A Defensoria Pública do Estado do Tocantins (DPE-TO), por meio da 1ª Defensoria Pública de Taguatinga (TO), assegurou na Justiça a reinclusão de um candidato ao concurso da Polícia Militar do Tocantins (PMTO) após inaptidão considerada indevida na etapa de inspeção de saúde. A comissão do concurso considerou que o candidato havia sido diagnosticado com tumor maligno na região bucal e por isso estaria inapto, contudo, a Defensoria Pública conseguiu provar que exames odontológicos e laudos apresentados anteriormente pelo assistido indicam outra condição de saúde.
De acordo com a defensora pública Ludne Nabila de Oliveira Barroso, a atuação da Defensoria Pública foi motivada pela clareza do direito do candidato. “O mandado de segurança serve para garantir direito líquido e certo, e o nosso assistido foi indevidamente excluído na etapa médica. A junta apontou um possível tumor maligno na região bucal, mas todos os demais laudos e avaliações odontológicas comprovaram que se tratava apenas de um cisto benigno”, explicou.
Segundo a Defensora Pública, o próprio edital do concurso estabelece que apenas casos de tumor maligno são impeditivos para a continuidade no certame: “O edital é claro: candidatos com cisto não devem ser considerados inaptos nessa etapa de avaliação. O que ocorreu foi um equívoco na avaliação médica do candidato, que não o enquadrou corretamente na própria previsão editalícia”.
A ação foi técnica e efetiva. “Nosso papel foi demonstrar ao Judiciário que a situação do assistido se enquadrava exatamente na hipótese permitida pelo edital. A reinclusão dele na lista de aprovados, na mesma posição anterior, assegura não apenas um direito individual, mas também o respeito aos princípios da legalidade e do concurso público”, disse a Defensora Pública.
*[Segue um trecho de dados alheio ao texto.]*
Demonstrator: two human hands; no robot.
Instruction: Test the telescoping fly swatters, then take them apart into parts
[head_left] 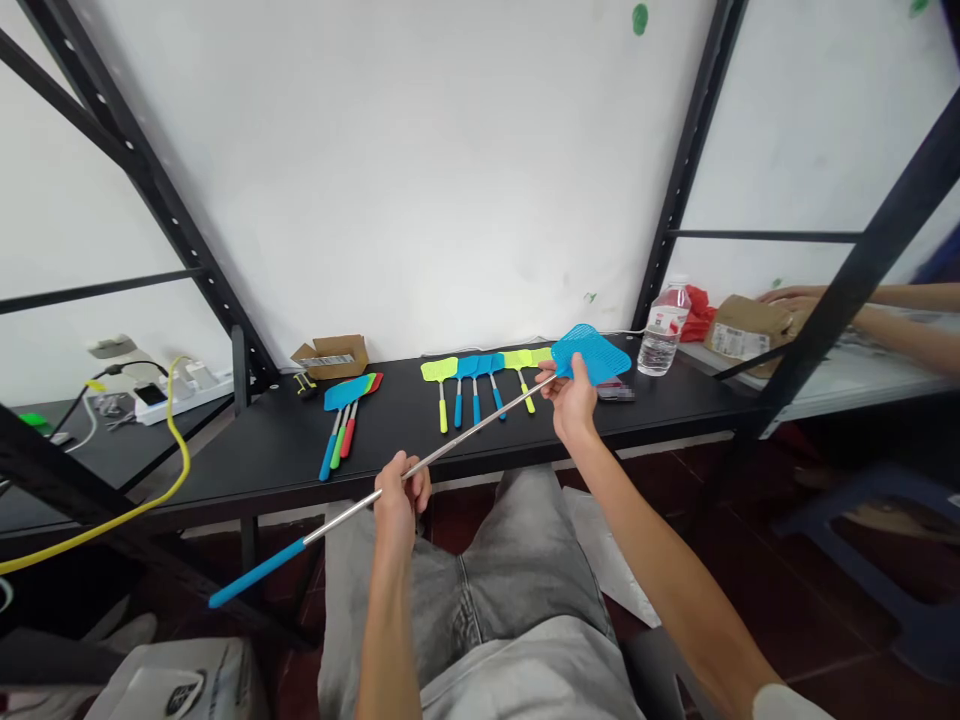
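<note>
A blue fly swatter point(257, 574) with its metal rod drawn out long slants across my lap and the table front. My left hand point(400, 492) is closed round the middle of the rod. At the far end my right hand point(570, 395) grips the swatter just where the rod meets its blue mesh head, thumb on the head. Behind the rod, several short yellow and blue fly swatters point(475, 390) lie in a row on the table. To the left, a fanned group of blue, green and red fly swatters point(346, 420) rests with heads overlapping.
The black table point(247, 450) carries an opened cardboard box point(334, 357) and a water bottle point(664, 327). A yellow cable point(180, 440) hangs at left near a white power strip point(187, 395). On the right, another person's arm point(900, 320) reaches to a brown package point(750, 330).
</note>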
Com a liminar deferida, o candidato poderá prosseguir nas demais fases do concurso da PMTO, mantendo existente a expectativa de ingresso na carreira pública.
O trâmite
O certame teve edital publicado em 11 de março de 2025. Já em 5 de março de 2026, o candidato participou da inspeção médica no Quartel do Comando-Geral (QCG). O resultado preliminar, divulgado em 18 de março, apontou inaptidão, decisão que foi contestada administrativamente no dia 23 do mesmo mês. No entanto, o recurso foi negado em 14 de abril, com a manutenção do resultado definitivo da inspeção de saúde.
Diante da negativa, o candidato buscou atendimento na DPE-TO em 17 de abril. A instituição ingressou com mandado de segurança na quinta-feira última, dia 22 de abril, e a liminar foi deferida pela Justiça em 24 de abril, determinando a reinclusão do candidato na lista de aprovados.